▶ Work required:
Write out again, unchanged, the line that has "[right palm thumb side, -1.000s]" and each following line through the end of the entries below; leave pictures out.

▶ Provided records:
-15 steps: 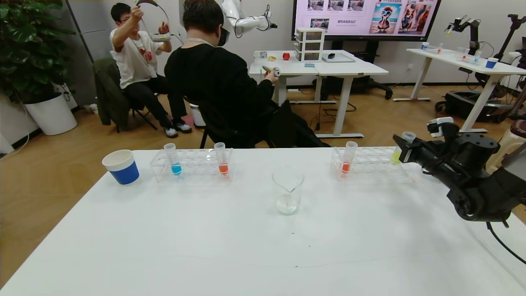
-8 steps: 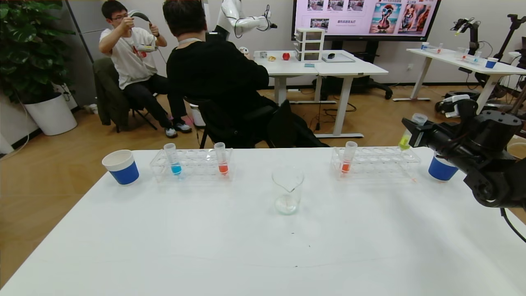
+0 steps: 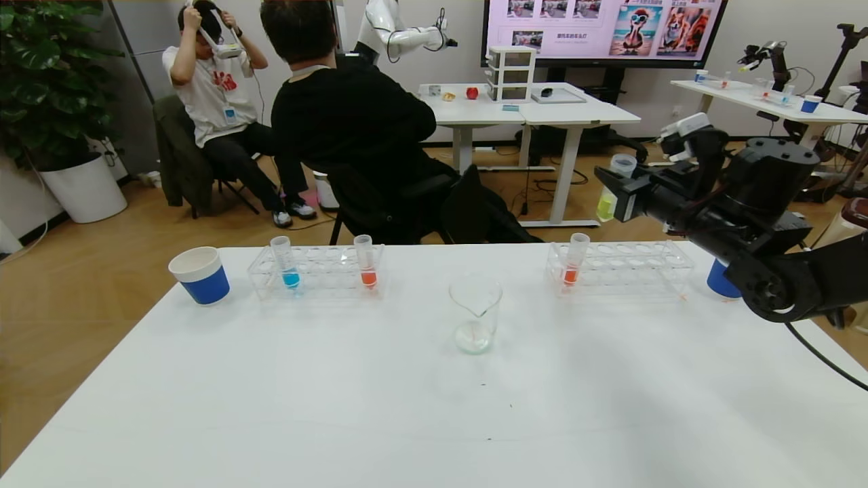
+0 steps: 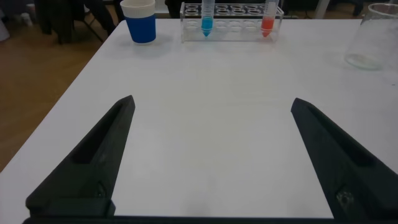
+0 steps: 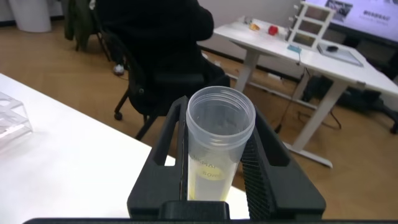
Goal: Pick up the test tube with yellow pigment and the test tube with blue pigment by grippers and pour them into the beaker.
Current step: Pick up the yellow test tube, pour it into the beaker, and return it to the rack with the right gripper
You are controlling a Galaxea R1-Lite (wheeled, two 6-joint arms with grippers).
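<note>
right gripper (image 3: 614,193): clamps yellow tube (image 3: 608,196), above right rack (image 3: 620,268) | left gripper (image 4: 211,155): spread wide

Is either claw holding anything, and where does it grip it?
The right gripper holds the yellow tube by its upper part, below the rim. The left gripper holds nothing.

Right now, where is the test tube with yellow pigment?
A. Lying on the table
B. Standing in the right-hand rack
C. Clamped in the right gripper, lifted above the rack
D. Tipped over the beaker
C. The right gripper is shut on the test tube with yellow pigment, upright and clear above the right-hand rack, well short of the beaker.
</note>
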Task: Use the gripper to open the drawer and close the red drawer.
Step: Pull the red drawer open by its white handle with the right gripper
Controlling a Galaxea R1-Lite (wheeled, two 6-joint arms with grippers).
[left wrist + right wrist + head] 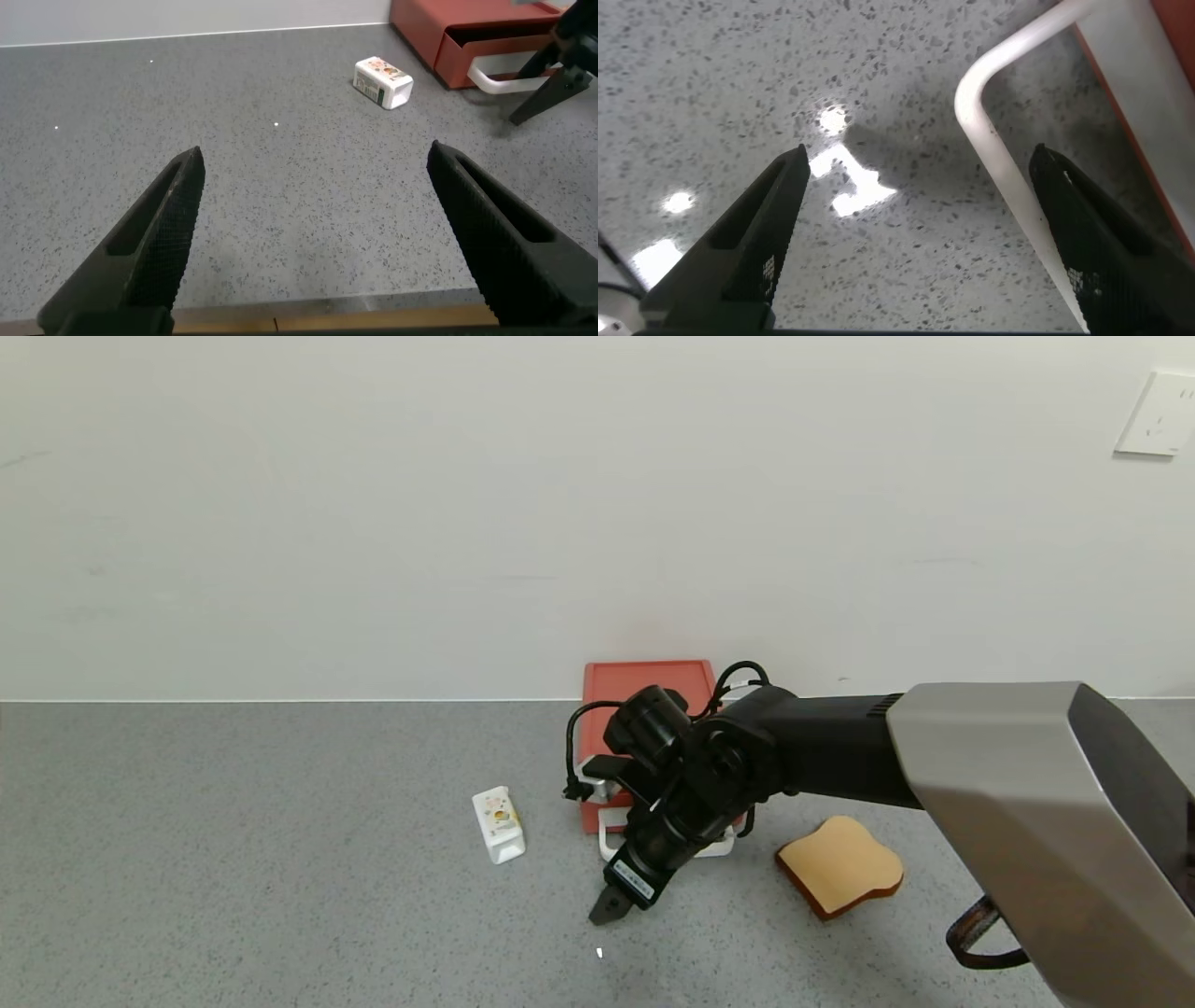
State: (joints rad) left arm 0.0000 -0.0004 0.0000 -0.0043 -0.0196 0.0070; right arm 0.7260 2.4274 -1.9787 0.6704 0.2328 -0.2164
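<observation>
The red drawer (644, 686) lies flat against the back wall, its white loop handle (609, 829) facing me. My right gripper (611, 907) points down at the counter just in front of the drawer. In the right wrist view the gripper (917, 154) is open. The white handle (990, 140) runs between its fingers, close to one finger, with the red drawer edge (1176, 28) beyond it. My left gripper (313, 154) is open and empty, low over bare counter, far from the drawer (430, 28). It is out of the head view.
A small white carton (499, 823) lies on its side left of the drawer, and also shows in the left wrist view (383, 81). A toast slice (840, 863) lies to the right of the handle. The grey speckled counter (233, 859) ends at the white wall.
</observation>
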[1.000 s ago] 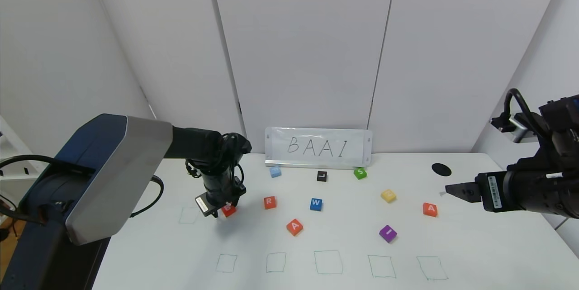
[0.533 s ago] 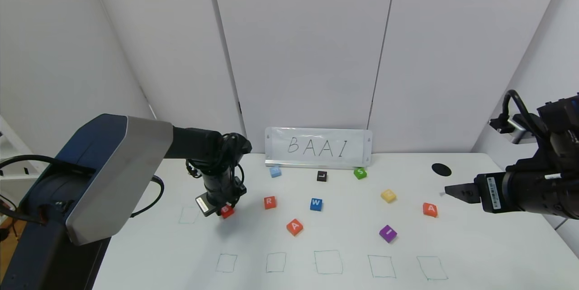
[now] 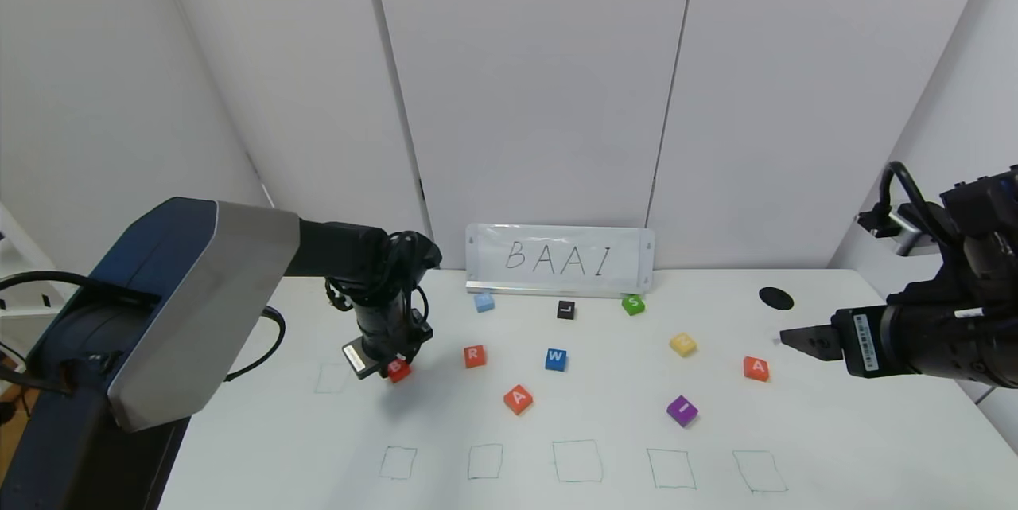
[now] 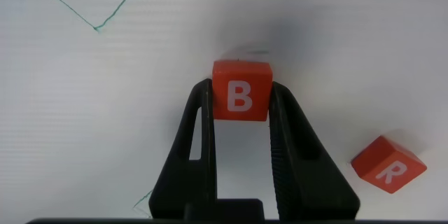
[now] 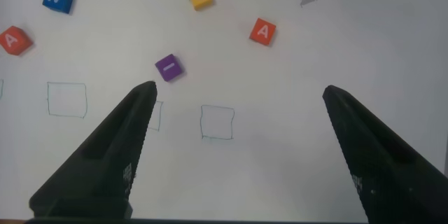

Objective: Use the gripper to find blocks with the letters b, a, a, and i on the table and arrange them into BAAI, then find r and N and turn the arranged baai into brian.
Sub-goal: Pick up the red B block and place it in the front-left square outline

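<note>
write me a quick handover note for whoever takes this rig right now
Left hand: shut on the B block, at the table's left side, near the R block.
Right hand: open, holding nothing, hovering over the table's right side.
Loose on the table: one A block near the middle, the other A block at right, the purple I block between them.
Done: B grasped only. All five drawn squares along the near edge have nothing in them.
Left: place B, A, A, I in a row, then fetch R and N. I cannot pick out an N.

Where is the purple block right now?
In the head view the purple block lies on the table's right side, toward the front, between the two orange A blocks, below the yellow block.
</note>
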Motion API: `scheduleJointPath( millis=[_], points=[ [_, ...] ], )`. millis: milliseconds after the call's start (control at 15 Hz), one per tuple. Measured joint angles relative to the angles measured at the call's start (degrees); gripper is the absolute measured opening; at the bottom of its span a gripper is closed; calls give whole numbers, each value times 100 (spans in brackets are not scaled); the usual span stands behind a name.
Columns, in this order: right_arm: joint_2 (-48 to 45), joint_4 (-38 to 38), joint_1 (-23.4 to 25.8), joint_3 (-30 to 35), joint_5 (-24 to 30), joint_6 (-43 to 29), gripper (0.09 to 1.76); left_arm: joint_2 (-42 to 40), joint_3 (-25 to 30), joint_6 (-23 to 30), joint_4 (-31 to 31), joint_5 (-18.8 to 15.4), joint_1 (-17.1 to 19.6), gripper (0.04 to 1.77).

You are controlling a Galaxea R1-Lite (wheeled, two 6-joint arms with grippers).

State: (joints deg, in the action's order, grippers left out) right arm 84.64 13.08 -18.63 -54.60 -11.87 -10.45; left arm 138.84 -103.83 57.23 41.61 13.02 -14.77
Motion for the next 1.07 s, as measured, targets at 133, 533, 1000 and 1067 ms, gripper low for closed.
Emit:
scheduleJointPath(
  millis=[133,533,1000,1067],
  points=[
    [0,2,-11,2,0,0,171,-144,151,-145,22,-27,1,50],
    [0,2,-24,9,0,0,171,-734,1045,-942,-212,-356,-57,50],
    [22,0,-26,9,0,-2,171,-1618,3109,-2450,-1925,-435,-369,50],
    [30,2,-26,9,0,0,171,-1734,3302,-2628,-1977,-438,-418,50]
  ],
)
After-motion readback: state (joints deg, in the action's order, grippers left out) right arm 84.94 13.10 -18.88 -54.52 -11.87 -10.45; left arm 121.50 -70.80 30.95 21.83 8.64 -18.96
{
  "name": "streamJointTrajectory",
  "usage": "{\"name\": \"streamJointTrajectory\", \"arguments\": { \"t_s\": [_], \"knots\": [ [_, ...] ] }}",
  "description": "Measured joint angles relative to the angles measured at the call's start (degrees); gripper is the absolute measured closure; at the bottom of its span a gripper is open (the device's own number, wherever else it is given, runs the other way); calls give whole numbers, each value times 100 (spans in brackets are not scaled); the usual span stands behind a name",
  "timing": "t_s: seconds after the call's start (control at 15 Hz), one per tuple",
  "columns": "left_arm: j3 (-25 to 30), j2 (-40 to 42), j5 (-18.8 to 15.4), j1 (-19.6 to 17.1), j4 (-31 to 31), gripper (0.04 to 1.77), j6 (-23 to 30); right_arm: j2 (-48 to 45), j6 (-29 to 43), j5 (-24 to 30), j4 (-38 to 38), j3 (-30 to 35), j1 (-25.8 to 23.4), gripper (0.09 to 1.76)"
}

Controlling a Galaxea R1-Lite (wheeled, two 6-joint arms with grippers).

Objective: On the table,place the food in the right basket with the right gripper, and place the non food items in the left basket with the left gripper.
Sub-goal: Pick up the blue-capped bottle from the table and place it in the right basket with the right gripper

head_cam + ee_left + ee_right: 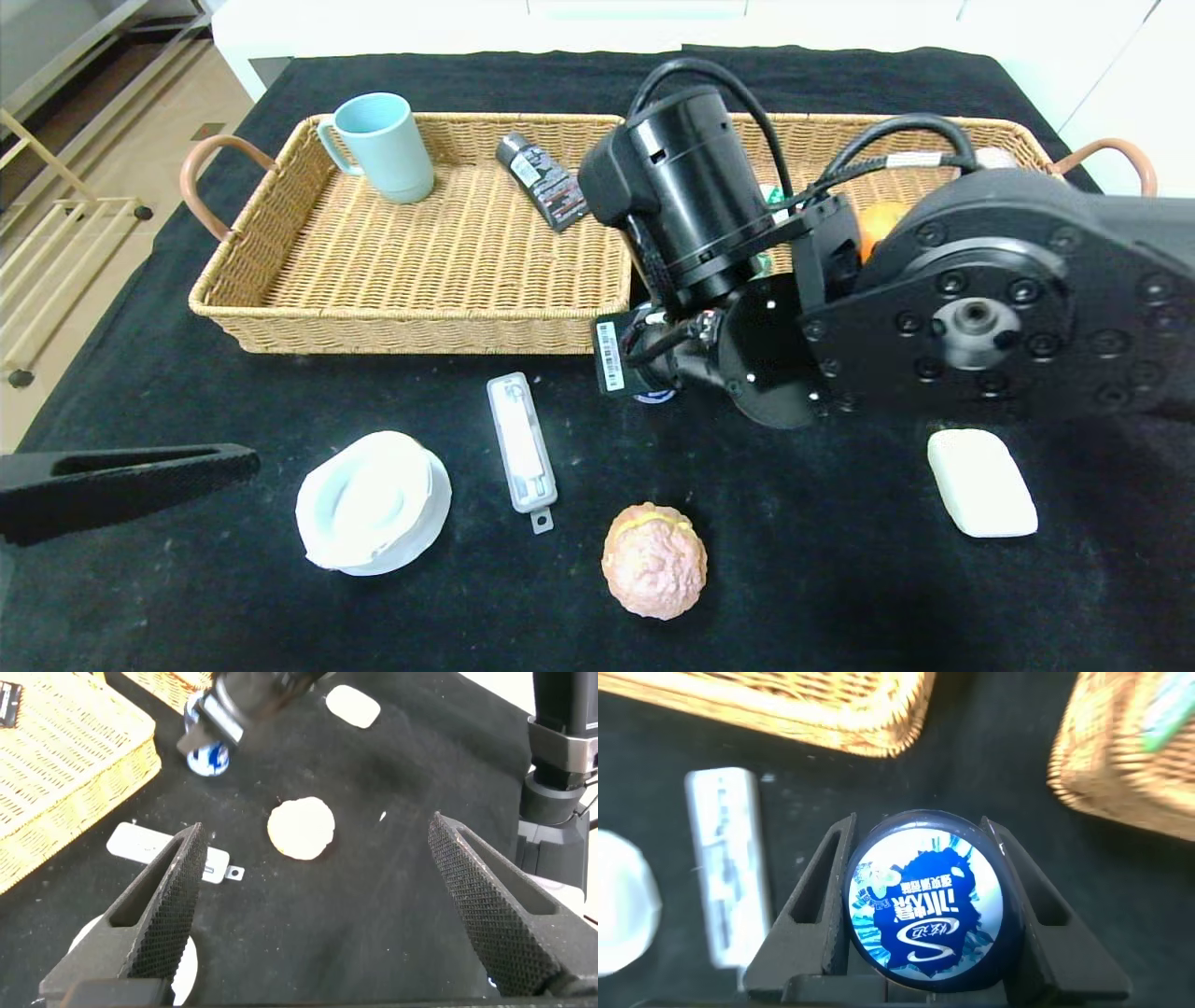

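My right gripper (920, 831) is shut on the small dark blue jar (924, 905), low over the black table (822, 579) just in front of the gap between the baskets; only a sliver of the jar (655, 397) shows under the arm. The right basket (1013, 140) holds the orange (878, 229) and the green gum pack (1167, 714). On the cloth lie the white dish (373, 501), the long white case (521, 450), the pinkish bun (653, 560) and the white soap-like block (980, 483). My left gripper (233, 467) hangs open at the left, next to the dish, its fingers (168, 905) wide apart.
The left basket (280, 280) holds a teal mug (383, 145) and a dark tube (543, 179). My bulky right arm (971, 317) hides much of the right basket. Bare black cloth lies along the front edge.
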State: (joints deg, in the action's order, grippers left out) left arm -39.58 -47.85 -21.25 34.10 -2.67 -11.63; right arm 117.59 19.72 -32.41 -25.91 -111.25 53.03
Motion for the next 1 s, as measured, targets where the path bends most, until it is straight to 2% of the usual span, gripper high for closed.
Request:
{"name": "streamJointTrajectory", "arguments": {
  "t_s": [0.4, 1.0],
  "knots": [
    [4, -22, -13, 0, 2, 9, 2, -541, -160, -7, -262, -77, -44, 93],
    [22, -74, -17, 2, -2, 9, -2, -1024, -525, -18, -196, -95, -872, 93]
  ]
}}
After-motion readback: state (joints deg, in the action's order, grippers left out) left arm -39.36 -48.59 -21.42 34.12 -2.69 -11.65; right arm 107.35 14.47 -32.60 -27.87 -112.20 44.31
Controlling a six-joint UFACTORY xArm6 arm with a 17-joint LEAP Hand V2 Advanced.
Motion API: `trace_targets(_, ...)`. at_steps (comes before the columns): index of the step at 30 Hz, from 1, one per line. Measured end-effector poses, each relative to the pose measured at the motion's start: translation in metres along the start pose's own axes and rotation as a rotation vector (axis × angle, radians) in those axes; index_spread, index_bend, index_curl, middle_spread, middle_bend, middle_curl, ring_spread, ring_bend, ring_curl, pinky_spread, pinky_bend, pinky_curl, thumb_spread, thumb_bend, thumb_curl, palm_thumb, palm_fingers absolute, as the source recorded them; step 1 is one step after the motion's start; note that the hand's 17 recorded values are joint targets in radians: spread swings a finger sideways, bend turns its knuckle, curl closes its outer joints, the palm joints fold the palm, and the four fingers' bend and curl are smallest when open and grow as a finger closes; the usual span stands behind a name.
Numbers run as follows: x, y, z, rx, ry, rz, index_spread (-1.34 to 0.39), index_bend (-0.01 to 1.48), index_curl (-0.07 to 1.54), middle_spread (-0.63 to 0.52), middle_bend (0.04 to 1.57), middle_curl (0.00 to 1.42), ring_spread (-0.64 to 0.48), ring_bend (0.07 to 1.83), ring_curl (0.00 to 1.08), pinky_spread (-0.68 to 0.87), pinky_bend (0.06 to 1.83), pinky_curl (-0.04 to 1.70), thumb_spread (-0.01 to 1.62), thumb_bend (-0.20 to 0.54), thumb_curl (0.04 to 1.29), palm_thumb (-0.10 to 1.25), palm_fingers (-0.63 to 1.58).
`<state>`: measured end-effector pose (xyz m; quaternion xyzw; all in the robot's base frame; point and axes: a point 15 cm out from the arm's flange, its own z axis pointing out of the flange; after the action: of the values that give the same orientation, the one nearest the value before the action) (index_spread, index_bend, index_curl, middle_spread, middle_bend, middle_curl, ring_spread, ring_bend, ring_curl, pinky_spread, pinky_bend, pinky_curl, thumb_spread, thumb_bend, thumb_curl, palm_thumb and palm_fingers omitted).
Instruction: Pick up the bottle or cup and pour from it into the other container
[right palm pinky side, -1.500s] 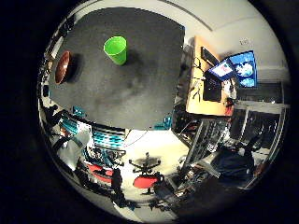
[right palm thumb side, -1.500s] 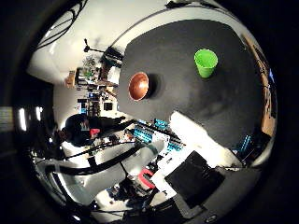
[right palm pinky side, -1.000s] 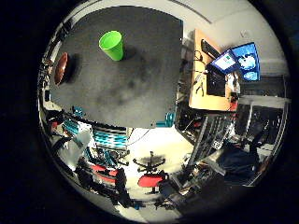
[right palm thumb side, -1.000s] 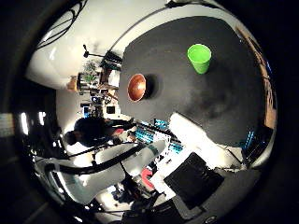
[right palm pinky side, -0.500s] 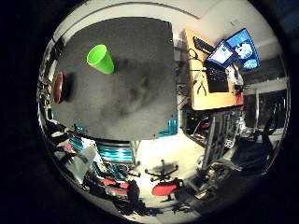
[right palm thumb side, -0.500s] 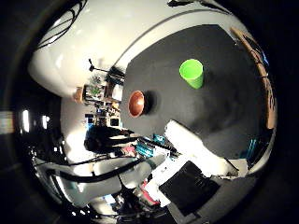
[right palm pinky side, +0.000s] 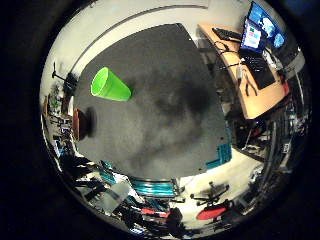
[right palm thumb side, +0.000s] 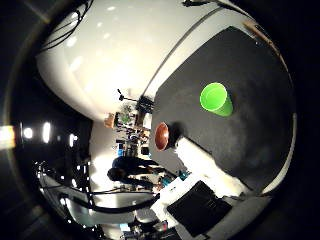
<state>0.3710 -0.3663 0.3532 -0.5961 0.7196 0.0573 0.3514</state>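
Note:
A bright green cup (right palm pinky side: 110, 86) stands upright on a dark grey table (right palm pinky side: 165, 115), mouth open, and nothing shows inside it. A brown bowl (right palm thumb side: 162, 136) sits near the table's edge, a short way from the cup. My right hand (right palm thumb side: 205, 195) hangs well above the table, apart from both. Only a straight white finger and a black part of it reach into the thumb side view. It holds nothing.
Beside the table stands a wooden desk (right palm pinky side: 250, 65) with monitors and a keyboard. Teal frames (right palm pinky side: 150, 187) line the table's near edge. Office chairs, one red (right palm pinky side: 212, 212), stand on the floor beyond.
Both views have swung and the table now fills more of them, so the camera has moved. The cup and bowl keep their places on the table.

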Motion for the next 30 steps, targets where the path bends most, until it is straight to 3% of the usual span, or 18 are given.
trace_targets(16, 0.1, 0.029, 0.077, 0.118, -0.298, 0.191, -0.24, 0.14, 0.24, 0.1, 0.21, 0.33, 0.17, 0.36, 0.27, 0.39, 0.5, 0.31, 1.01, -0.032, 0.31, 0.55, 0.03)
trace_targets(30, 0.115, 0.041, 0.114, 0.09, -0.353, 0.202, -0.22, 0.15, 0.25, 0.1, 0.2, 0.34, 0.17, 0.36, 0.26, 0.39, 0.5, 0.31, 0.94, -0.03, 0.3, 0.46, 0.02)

▶ Your response:
[right palm thumb side, -1.000s] 
[right palm pinky side, -0.500s] 
[right palm thumb side, -0.500s] 
[right palm pinky side, +0.000s] 
[right palm thumb side, +0.000s] 
<state>0.3710 -0.3663 0.3532 -0.5961 0.7196 0.0573 0.3514</state>
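Note:
A bright green cup (right palm pinky side: 110, 86) stands upright on a dark grey table (right palm pinky side: 165, 115), mouth open, and nothing shows inside it. A brown bowl (right palm thumb side: 162, 136) sits near the table's edge, a short way from the cup. My right hand (right palm thumb side: 205, 195) hangs well above the table, apart from both. Only a straight white finger and a black part of it reach into the thumb side view. It holds nothing.
Beside the table stands a wooden desk (right palm pinky side: 250, 65) with monitors and a keyboard. Teal frames (right palm pinky side: 150, 187) line the table's near edge. Office chairs, one red (right palm pinky side: 212, 212), stand on the floor beyond.
Both views have swung and the table now fills more of them, so the camera has moved. The cup and bowl keep their places on the table.
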
Motion for the next 30 steps, targets where the path bends most, until it is straight to 3% of the usual span, or 18 are given.
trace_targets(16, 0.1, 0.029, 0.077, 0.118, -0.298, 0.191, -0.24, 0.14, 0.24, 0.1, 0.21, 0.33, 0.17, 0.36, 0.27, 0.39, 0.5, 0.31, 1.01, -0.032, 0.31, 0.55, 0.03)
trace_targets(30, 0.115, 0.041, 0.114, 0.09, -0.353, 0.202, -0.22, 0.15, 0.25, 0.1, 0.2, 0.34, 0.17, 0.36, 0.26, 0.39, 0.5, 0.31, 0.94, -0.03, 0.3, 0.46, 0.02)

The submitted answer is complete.